Some would listen with their eyes shut, swaying; many would gaze toward the men onstage as you would toward your oldest friend – who was about to attempt something marvelous and difficult – with a blessing look. A crowd so dense, we seemed to float and dance in air, embracing and hanging onto every note and lyrical poem sung. The men of the Ghost Notes pour forth celestial architectures of sounds and stories and tales of quicksilver glistening with might-be’s, cities of light at the edge of a sea of chaos, monumental forms that could be partially recollected in tranquility and in celebration of love and life.

“My love for this music is something that I’ve studied closely over the years, since my youth of venturing out to Grateful Dead shows, and performing locally, I noticed there was a need to bring that energy to the desert, and so this band had been in the works since early on”, says Hammons.

As fellow Deadheads, we explore the connection between musician and audience, be it self-transcendence or communal tribal instincts. Both Hammons and Lautiero understand the road back to the collective experience of music is one of synergy and the joy of the audience is paramount.

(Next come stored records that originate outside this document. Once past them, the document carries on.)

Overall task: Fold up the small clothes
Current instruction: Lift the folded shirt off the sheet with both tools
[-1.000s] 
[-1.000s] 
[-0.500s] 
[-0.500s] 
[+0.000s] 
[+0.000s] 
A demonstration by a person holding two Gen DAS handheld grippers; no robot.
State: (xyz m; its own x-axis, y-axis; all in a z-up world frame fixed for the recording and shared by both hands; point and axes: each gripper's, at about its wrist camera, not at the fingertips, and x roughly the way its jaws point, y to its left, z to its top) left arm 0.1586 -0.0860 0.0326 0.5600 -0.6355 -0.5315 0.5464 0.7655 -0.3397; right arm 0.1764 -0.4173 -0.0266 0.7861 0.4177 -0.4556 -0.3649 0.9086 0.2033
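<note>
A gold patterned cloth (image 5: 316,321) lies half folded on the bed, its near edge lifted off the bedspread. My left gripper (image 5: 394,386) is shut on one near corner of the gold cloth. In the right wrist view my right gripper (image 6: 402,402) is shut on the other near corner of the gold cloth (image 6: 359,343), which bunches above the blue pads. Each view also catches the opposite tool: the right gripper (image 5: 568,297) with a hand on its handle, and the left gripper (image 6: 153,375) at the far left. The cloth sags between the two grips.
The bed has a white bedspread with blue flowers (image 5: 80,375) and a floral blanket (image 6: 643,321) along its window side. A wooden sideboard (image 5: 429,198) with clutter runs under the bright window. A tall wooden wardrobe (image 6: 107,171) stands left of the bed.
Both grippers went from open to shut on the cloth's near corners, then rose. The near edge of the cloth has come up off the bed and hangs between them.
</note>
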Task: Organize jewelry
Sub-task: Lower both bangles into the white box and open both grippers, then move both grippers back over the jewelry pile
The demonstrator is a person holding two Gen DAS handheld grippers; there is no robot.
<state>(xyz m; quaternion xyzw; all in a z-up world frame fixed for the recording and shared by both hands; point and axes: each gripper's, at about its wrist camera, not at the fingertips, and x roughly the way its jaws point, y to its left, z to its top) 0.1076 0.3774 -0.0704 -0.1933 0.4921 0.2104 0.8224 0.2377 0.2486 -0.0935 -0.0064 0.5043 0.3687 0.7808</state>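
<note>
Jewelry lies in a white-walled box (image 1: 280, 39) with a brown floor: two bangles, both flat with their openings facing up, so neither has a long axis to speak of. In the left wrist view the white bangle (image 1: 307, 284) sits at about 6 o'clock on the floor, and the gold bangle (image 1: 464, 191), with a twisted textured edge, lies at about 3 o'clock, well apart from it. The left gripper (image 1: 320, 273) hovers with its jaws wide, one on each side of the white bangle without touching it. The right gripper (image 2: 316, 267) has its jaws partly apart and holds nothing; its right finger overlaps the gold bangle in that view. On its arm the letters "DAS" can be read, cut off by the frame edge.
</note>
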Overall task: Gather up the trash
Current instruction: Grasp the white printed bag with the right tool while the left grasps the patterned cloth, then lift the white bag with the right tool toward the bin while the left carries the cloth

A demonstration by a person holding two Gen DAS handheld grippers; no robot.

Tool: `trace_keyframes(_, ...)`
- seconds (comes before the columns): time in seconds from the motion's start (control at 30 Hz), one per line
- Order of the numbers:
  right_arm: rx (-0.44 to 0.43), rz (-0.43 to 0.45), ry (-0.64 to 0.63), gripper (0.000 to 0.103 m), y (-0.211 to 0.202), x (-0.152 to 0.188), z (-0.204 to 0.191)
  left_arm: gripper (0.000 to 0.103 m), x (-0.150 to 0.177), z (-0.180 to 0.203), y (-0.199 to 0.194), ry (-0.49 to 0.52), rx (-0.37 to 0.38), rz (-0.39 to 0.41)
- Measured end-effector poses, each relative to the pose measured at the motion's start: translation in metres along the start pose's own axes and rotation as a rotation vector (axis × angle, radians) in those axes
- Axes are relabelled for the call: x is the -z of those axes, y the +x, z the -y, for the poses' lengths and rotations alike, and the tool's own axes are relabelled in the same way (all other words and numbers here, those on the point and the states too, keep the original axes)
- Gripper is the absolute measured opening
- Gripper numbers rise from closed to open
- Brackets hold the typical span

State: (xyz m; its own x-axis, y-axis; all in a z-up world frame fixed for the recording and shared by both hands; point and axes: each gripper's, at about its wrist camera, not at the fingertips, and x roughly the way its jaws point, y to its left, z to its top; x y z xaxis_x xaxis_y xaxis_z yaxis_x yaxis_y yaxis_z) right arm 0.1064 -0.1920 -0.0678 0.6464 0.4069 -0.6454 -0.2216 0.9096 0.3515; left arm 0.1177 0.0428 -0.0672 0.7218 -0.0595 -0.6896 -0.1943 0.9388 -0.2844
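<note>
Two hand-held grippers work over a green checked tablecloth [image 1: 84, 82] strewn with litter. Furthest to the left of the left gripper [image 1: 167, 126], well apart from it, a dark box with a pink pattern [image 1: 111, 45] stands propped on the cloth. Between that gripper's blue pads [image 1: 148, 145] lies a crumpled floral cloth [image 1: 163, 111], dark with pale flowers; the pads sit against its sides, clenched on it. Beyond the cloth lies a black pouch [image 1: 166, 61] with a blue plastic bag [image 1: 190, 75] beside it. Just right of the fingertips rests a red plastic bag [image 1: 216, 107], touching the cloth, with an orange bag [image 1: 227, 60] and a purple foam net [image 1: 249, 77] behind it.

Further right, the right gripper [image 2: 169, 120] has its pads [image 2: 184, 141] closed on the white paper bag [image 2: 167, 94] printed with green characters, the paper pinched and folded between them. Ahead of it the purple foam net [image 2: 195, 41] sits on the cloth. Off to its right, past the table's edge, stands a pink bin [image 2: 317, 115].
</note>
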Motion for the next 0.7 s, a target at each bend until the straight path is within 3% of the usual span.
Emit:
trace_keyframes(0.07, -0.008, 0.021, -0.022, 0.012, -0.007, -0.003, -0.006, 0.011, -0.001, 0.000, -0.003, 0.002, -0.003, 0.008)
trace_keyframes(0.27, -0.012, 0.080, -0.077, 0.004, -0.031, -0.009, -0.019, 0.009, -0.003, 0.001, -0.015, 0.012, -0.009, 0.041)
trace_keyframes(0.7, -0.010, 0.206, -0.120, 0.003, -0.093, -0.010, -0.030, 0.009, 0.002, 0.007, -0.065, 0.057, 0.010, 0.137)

“The catalogue of the Grateful Dead is so vast and varied, we just love bringing that joy and experience to our audience,” says Lautiero.

The Ghost Notes offers up those nostalgic notions of songs that hark a life once ventured, yet presenting the beauty of the Now in present moment with one of the most memorable concert experiences ever to set fire to this side of the mountains. A diverse catalogue of songs so dense yet these gentlemen craft every song as if it’s their own. It is in this space when the Ghost Notes humbly command the stage, like bodhisattvas glowing in the lights, they unconditionally embrace their audience, where any and all can wander in and partake on the journey. A successful slew of concert dates dot a twelve month journey, and on those nights, much like this one, the hair on the back of your neck would stand on end as a presence came into the room, given a body by the magnificent sounds pouring from the stage, where spirit, tribe and love commune.

As we spilled into the parking lot of the Rock, fanning back into consciousness, many of us discussed how mere words often escape to recapture the beautiful welter and anomaly of the Ghost Notes experience. I encourage you to buy the ticket, take the ride, and join us, and when Mike Hammons looks upon his audience and gives that knowing nod, he is inviting you to join in, welcoming you to a place we once left long ago, and forever needed to find again.

The Ghost Notes appear at the Big Rock Pub Feb. 15th.